▶ [What this task involves]
All of the data below is to be output exactly as written.

######

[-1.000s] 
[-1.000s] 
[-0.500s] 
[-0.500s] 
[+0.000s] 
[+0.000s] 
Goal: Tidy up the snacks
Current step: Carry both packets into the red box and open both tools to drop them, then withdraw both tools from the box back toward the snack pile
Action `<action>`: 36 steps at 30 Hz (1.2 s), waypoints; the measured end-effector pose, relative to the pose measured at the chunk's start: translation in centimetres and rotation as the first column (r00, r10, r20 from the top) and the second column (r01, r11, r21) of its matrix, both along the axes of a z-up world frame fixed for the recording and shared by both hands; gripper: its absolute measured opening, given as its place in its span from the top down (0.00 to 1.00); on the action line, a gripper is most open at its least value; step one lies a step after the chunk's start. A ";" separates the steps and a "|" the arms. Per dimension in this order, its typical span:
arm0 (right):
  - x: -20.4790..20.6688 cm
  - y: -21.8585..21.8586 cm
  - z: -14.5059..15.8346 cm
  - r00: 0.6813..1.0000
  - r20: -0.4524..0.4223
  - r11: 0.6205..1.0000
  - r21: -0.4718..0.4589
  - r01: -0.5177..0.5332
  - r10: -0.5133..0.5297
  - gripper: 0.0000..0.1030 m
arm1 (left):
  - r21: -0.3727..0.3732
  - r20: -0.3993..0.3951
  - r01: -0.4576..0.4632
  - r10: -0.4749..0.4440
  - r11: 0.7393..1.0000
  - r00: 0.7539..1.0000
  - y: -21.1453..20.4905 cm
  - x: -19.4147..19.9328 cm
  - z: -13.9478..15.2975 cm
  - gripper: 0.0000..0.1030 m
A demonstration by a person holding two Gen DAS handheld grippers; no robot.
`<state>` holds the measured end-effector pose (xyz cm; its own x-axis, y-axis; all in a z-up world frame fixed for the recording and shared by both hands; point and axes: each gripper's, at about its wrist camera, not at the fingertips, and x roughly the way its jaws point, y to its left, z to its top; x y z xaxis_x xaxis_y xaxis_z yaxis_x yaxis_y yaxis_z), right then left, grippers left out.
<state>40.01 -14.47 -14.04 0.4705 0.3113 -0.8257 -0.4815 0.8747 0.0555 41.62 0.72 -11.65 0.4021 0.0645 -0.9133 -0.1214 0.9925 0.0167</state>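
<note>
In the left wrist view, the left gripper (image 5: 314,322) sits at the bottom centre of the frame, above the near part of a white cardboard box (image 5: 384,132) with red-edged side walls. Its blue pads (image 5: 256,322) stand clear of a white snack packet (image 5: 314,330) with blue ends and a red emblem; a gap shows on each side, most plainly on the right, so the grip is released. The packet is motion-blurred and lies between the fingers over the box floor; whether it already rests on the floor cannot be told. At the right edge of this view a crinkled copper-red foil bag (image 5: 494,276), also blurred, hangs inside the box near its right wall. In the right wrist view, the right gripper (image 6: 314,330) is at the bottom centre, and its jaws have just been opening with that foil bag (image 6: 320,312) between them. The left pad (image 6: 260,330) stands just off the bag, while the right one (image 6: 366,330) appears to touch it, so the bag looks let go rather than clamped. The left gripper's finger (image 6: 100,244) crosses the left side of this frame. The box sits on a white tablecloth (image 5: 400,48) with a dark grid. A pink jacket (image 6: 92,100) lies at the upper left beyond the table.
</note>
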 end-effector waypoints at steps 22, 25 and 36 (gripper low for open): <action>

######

▶ [Exercise result]
[-1.000s] 
[-1.000s] 
[-0.500s] 
[-0.500s] 
[+0.000s] 
[+0.000s] 
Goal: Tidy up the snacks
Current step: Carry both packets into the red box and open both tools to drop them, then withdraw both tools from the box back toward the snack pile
Action `<action>`: 36 steps at 30 Hz (1.2 s), waypoints; the measured end-effector pose, relative to the pose measured at the chunk's start: translation in centimetres and rotation as the first column (r00, r10, r20 from the top) and the second column (r01, r11, r21) of its matrix, both along the axes of a z-up world frame fixed for the recording and shared by both hands; gripper: its absolute measured opening, given as its place in its span from the top down (0.00 to 1.00); on the action line, a gripper is most open at its least value; step one lies a step after the chunk's start. A ";" separates the steps and a "|" the arms. Per dimension in this order, its typical span:
arm0 (right):
  - x: -20.4790..20.6688 cm
  - y: -21.8585..21.8586 cm
  - z: -14.5059..15.8346 cm
  - r00: 0.6813..1.0000
  - r20: -0.4524..0.4223
  - r11: 0.6205..1.0000
  - r21: -0.4718..0.4589
  - r01: -0.5177..0.5332
  - r10: -0.5133..0.5297
  - gripper: 0.0000..0.1030 m
arm1 (left):
  - r21: -0.3727..0.3732
  - r20: -0.3993..0.3951
  - r01: -0.4576..0.4632
  - r10: -0.4749..0.4440
  - r11: 0.7393..1.0000
  - r00: 0.7539..1.0000
  - y: -21.1453..20.4905 cm
  - x: -19.4147..19.9328 cm
  - z: -13.9478..15.2975 cm
  - gripper: 0.0000..0.1030 m
A demonstration by a person holding two Gen DAS handheld grippers; no robot.
`<state>` holds the measured end-effector pose (xyz cm; its own x-axis, y-axis; all in a z-up world frame fixed for the recording and shared by both hands; point and axes: each gripper's, at about its wrist camera, not at the fingertips, and x roughly the way its jaws point, y to its left, z to its top; x y z xaxis_x xaxis_y xaxis_z yaxis_x yaxis_y yaxis_z), right then left, grippers left out.
<state>40.01 -14.47 -14.04 0.4705 0.3113 -0.8257 -0.4815 0.8747 0.0555 41.62 0.72 -11.65 0.4021 0.0645 -0.9133 -0.1214 0.9925 0.0167</state>
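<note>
In the left wrist view, the left gripper (image 5: 314,322) sits at the bottom centre of the frame, above the near part of a white cardboard box (image 5: 384,132) with red-edged side walls. Its blue pads (image 5: 256,322) stand clear of a white snack packet (image 5: 314,330) with blue ends and a red emblem; a gap shows on each side, most plainly on the right, so the grip is released. The packet is motion-blurred and lies between the fingers over the box floor; whether it already rests on the floor cannot be told. At the right edge of this view a crinkled copper-red foil bag (image 5: 494,276), also blurred, hangs inside the box near its right wall. In the right wrist view, the right gripper (image 6: 314,330) is at the bottom centre, and its jaws have just been opening with that foil bag (image 6: 320,312) between them. The left pad (image 6: 260,330) stands just off the bag, while the right one (image 6: 366,330) appears to touch it, so the bag looks let go rather than clamped. The left gripper's finger (image 6: 100,244) crosses the left side of this frame. The box sits on a white tablecloth (image 5: 400,48) with a dark grid. A pink jacket (image 6: 92,100) lies at the upper left beyond the table.
</note>
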 end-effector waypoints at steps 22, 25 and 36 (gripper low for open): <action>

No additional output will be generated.